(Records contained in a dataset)

::::::

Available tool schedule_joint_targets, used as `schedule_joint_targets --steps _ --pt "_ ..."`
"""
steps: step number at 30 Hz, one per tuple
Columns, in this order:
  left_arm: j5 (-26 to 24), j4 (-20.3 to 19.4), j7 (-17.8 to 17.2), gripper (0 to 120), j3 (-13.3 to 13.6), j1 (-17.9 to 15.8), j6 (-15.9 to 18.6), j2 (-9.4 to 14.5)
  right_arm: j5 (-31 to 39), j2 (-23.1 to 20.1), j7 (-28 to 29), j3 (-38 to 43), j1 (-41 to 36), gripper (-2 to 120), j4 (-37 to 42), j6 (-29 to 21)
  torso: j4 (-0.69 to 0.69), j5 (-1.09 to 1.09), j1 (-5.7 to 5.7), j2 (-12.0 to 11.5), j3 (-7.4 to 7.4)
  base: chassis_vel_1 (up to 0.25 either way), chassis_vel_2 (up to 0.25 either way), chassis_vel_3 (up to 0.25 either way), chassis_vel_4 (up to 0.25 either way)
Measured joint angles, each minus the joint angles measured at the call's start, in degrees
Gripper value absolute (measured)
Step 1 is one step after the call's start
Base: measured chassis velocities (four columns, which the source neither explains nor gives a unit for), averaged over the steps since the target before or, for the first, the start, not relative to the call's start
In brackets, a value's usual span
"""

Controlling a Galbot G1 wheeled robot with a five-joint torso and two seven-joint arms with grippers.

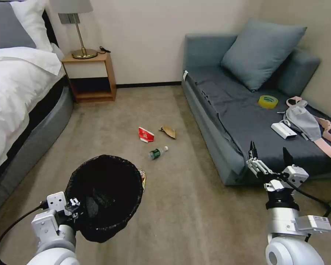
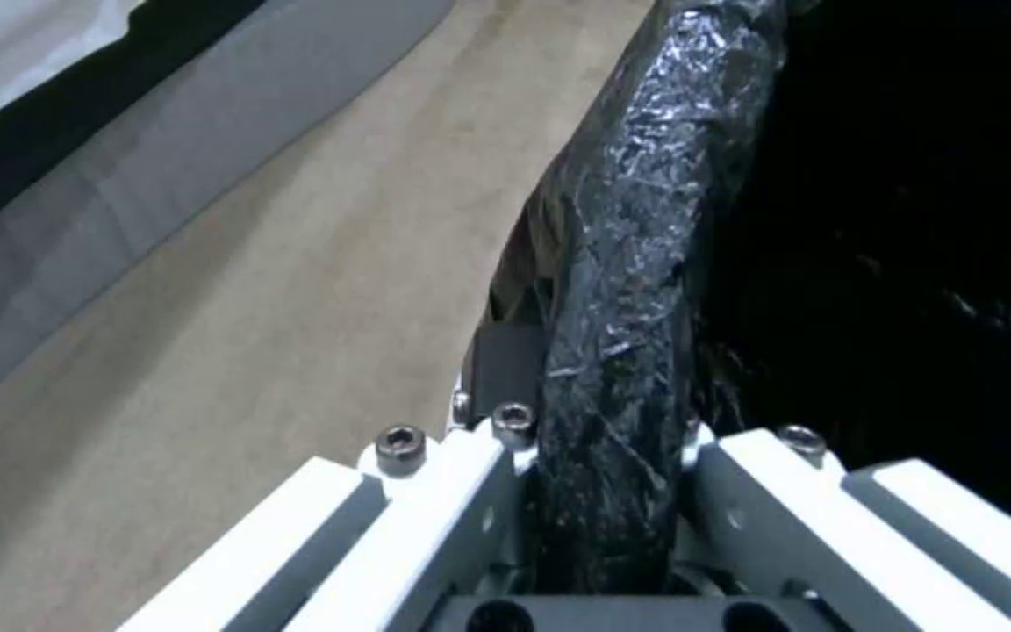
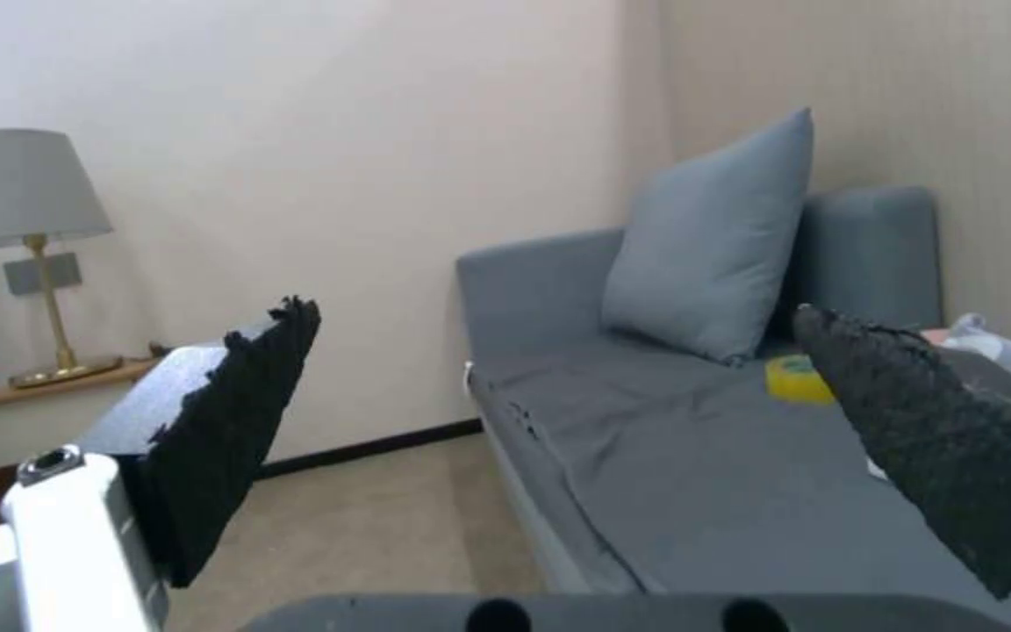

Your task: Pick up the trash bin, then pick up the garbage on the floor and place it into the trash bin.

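The trash bin (image 1: 105, 197), round and lined with a crinkly black bag, hangs off the carpet at the lower left. My left gripper (image 1: 75, 206) is shut on its near rim. In the left wrist view the bag-covered rim (image 2: 623, 290) runs between the white fingers (image 2: 435, 491). The garbage lies on the carpet ahead: a red-and-white carton (image 1: 146, 134), a brown paper scrap (image 1: 168, 131) and a small clear bottle (image 1: 157, 152). A gold wrapper (image 1: 142, 178) peeks out behind the bin. My right gripper (image 1: 270, 154) is held up by the sofa's front edge, open and empty, its black pads (image 3: 237, 430) wide apart.
A bed (image 1: 14, 84) fills the left side, with a nightstand (image 1: 90, 75) and lamp beyond it. A grey sofa (image 1: 228, 110) lines the right wall, carrying a cushion (image 1: 261, 51), a yellow tape roll (image 1: 267, 101), a white box (image 1: 283, 130) and a grey pouch (image 1: 305, 121).
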Motion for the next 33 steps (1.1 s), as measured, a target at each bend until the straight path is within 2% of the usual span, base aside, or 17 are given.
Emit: schedule_joint_targets --steps 15,33 --pt "-0.4 0.5 0.0 2 -2.1 -1.0 -0.1 0.1 -0.7 0.2 -0.2 -0.2 -0.3 100 0.0 -0.1 0.00 0.00 0.00 0.0 0.00 -0.111 0.098 0.095 -0.100" --pt "-0.3 1.3 0.1 2 -2.6 -2.0 -0.3 0.0 -0.9 0.2 -0.5 -0.5 0.0 100 -0.4 -0.1 0.00 0.01 0.00 0.0 0.00 -0.096 0.105 0.097 -0.100"
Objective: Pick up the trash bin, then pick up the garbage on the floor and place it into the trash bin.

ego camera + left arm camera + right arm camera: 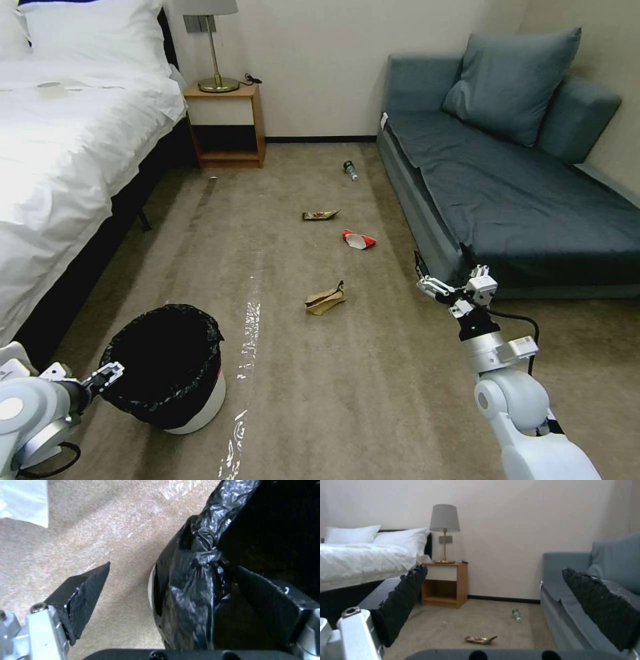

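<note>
The trash bin [175,373], white with a black bag over its rim, stands on the carpet at lower left. My left gripper [110,375] is open at its near rim. In the left wrist view the bagged rim [196,580] lies between the fingers, one finger [83,597] outside and clear of the wall, the other inside. The garbage lies ahead: brown paper bag [325,299], red-and-white wrapper [358,239], gold wrapper [320,215], small bottle [350,170]. My right gripper [433,287] hangs open and empty in the air beside the sofa, and its wrist view shows the wrapper [480,639] and bottle [516,615].
A white bed [67,133] runs along the left. A wooden nightstand [227,123] with a lamp stands at the back wall. A blue-grey sofa [520,200] fills the right. Open carpet lies between bed and sofa.
</note>
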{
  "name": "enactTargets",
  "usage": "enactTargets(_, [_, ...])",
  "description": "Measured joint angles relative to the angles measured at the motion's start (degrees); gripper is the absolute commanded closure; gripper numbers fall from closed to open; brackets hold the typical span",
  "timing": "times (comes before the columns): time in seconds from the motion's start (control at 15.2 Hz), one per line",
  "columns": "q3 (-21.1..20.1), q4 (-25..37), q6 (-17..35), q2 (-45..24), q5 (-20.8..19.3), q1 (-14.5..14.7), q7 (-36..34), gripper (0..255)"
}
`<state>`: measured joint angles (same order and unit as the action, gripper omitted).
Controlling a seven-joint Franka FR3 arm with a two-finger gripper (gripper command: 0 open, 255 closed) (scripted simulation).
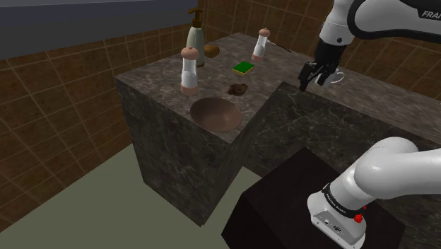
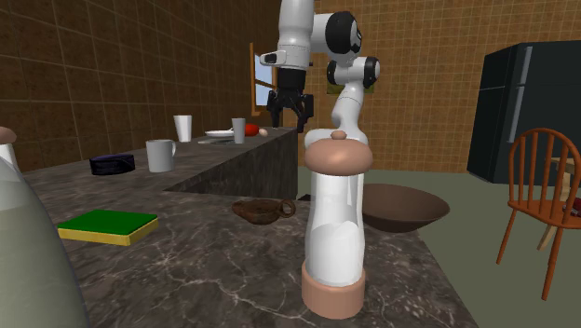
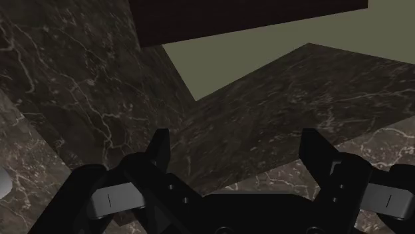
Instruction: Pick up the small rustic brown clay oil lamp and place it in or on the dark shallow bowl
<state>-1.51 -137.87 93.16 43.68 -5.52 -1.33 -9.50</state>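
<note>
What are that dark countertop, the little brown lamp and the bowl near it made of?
The countertop looks like dark marble: pale veins run through it. The lamp is probably clay: matte, rough, reddish brown. The bowl is unclear: smooth dull brown, maybe wood or ceramic.

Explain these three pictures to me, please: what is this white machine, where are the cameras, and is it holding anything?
It is a white robot arm with a black two-finger gripper. One picture looks down from beside its stand, one faces the arm across the dark marbled counter, one looks along the gripper from a camera on the hand. On the counter lie a small brown oil lamp, a dark shallow bowl, a green pad and two tall white bottles. The fingers stand apart and hold nothing.
</note>
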Motion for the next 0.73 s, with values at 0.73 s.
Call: enactTargets(0.73, [-6.96, 9.30, 8.23, -18.86, 5.66, -2.87, -21.15, 0])
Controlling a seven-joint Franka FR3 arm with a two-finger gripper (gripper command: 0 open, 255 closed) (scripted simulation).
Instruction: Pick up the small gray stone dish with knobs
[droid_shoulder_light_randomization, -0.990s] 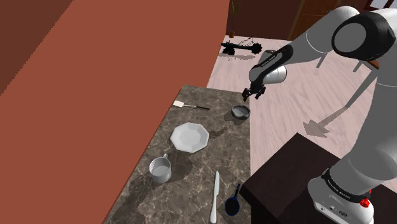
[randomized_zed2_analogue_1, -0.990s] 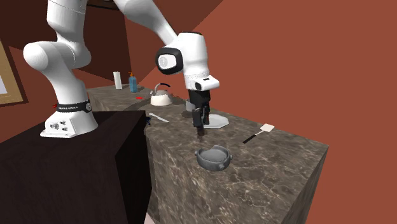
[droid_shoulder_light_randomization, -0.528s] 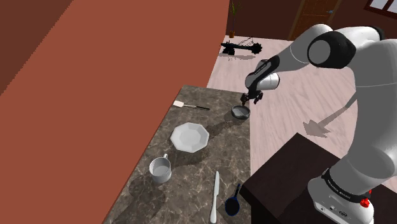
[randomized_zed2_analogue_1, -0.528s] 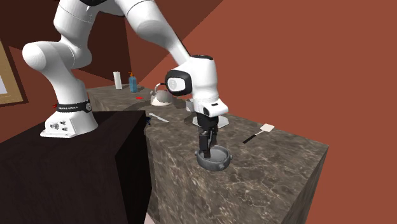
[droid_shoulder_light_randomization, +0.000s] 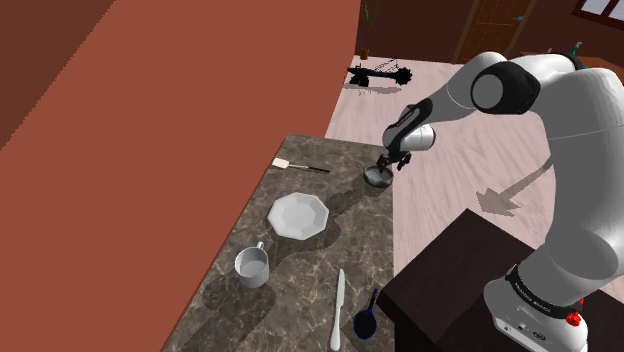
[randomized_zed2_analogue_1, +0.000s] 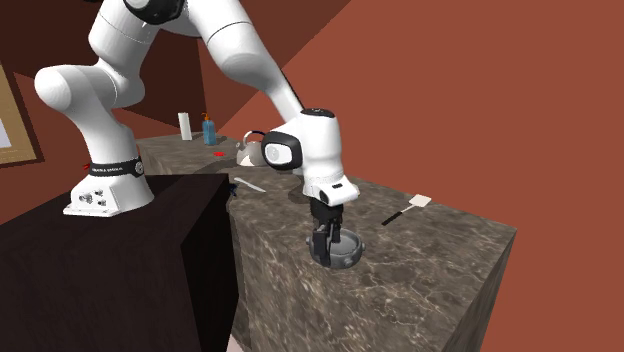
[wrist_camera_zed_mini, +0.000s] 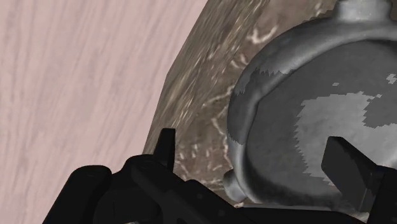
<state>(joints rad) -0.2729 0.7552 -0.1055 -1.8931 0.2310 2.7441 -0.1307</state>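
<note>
Dark marbled surface (droid_shoulder_light_randomization: 300, 290). The gray dish (droid_shoulder_light_randomization: 376, 178) sits near its edge, beyond the white plate (droid_shoulder_light_randomization: 297, 215). The end effector (wrist_camera_zed_mini: 248, 143) has dropped onto the dish. Its fingers are apart, straddling the rim, with nothing gripped yet. Closing likely comes next.

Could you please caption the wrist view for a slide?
Open black two-finger gripper straddling the rim of the small gray knobbed dish on the marbled counter.

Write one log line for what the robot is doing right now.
step: grasping | gray dish: on counter, not lifted | claw: open, straddling its rim
</note>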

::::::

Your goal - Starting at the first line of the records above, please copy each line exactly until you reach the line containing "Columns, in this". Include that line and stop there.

Task solution -
Available tool schedule_joint_targets, used as `schedule_joint_targets --steps _ --pt "_ ..."`
"""
steps: step number at 30 Hz, one per tuple
Columns, in this order:

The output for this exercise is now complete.